Wednesday, October 13, 2010

Hazard, Ky., says goodbye to Bill Gorman, mayor 42 years and an Appalachian icon

Perhaps the most durable and emblematic public official in Eastern Kentucky, Hazard Mayor Bill Gorman, was eulogized by the powerful and honored by the downtrodden as he went to his grave yesterday after almost 43 years as mayor. Gorman died Saturday at 86. He was an insurance agent and started the town's television station, which became WYMT and a beacon for the region. "He staunchly defended Eastern Kentucky from attacks and stereotypes," reports Dori Hjalmarson of the Lexington Herald-Leader. (Associated Press photo by Shawn Poynter)

"People lined the streets of downtown to pay their final respects to the longtime Mayor as the procession traveled through," reports Ivy Brashear of The Hazard Herald. "Two fire trucks were positioned next to Triangle Park, ladders up, with American flags hanging from the ladders, waiting for the procession to pass between them. The hearse carrying Gorman’s casket stopped under the ladders as Hazard High School’s band played music for the Mayor one last time." (Herald photo by Cris Ritchie)

The eulogists were Kentucky's main appropriators in Congress, Sen. Mitch McConnell and Rep. Hal Rogers, who won laughs when he quoted Gorman as saying "A vision without funding is a hallucination." He said Gorman's last words to him were "Take care of my city." (Read more) Hjalmarson writes that McConnell first met Gorman as a young Republican campaign volunteer in 1968, after being told to look him up. "He was the guy, they said. And they were right," he said, and 42 years later, "He was still the guy." (Read more)
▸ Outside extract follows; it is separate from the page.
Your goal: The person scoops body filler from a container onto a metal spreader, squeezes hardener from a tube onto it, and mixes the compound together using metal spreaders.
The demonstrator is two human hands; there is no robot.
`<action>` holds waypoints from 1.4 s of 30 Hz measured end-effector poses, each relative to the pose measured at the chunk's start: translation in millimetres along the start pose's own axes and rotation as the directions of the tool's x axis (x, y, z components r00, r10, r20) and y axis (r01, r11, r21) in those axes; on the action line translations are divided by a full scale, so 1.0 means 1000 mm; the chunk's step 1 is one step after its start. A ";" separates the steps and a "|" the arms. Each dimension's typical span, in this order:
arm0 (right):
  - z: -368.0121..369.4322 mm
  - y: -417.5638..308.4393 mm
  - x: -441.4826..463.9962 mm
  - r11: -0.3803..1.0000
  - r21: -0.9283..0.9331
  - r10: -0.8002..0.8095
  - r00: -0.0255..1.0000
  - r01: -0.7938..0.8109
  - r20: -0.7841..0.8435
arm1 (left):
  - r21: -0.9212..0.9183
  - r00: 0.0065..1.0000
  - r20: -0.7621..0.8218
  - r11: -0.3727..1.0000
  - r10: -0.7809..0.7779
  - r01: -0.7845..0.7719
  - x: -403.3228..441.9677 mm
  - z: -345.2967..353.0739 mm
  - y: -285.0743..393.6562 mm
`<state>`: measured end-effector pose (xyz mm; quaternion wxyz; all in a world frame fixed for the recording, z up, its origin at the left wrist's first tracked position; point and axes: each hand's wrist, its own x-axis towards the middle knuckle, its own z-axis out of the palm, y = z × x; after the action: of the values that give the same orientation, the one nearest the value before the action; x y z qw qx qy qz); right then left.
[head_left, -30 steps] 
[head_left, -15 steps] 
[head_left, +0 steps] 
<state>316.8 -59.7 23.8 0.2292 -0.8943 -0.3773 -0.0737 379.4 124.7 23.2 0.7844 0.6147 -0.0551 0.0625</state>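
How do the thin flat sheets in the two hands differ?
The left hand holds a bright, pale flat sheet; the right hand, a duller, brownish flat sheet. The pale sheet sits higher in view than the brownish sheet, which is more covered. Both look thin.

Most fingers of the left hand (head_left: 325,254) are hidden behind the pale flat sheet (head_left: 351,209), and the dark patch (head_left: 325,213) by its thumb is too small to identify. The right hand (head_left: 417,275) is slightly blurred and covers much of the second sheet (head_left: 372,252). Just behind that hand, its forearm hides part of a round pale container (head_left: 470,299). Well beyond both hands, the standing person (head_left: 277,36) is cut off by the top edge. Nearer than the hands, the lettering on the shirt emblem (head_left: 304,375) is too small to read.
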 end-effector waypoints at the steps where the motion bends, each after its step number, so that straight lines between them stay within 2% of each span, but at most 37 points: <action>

Gorman “helped turn the struggling coal town into a regional hub,” Joseph Gerth wrote for The Courier-Journal. "Although he had been critical of movies that had stereotyped the people of Eastern Kentucky, he welcomed to the state a planned HBO production, "The Kentucky Cycle." Gorman said at the time that Eastern Kentucky can't afford to chase away every film that offends its sensibilities: “We told them we didn't like their program but we like their money. I don't agree with it. I don't approve of it, but I'm not stupid enough to say it wouldn't be done.” (Read more)

1 comment:

Anonymous said...

A great man. He will be missed, his vision and leadership was invabluable to Perry County and Hazard. An unabashed advocate for his community and a genuine character, they dont' make them like Bill Gorman any more.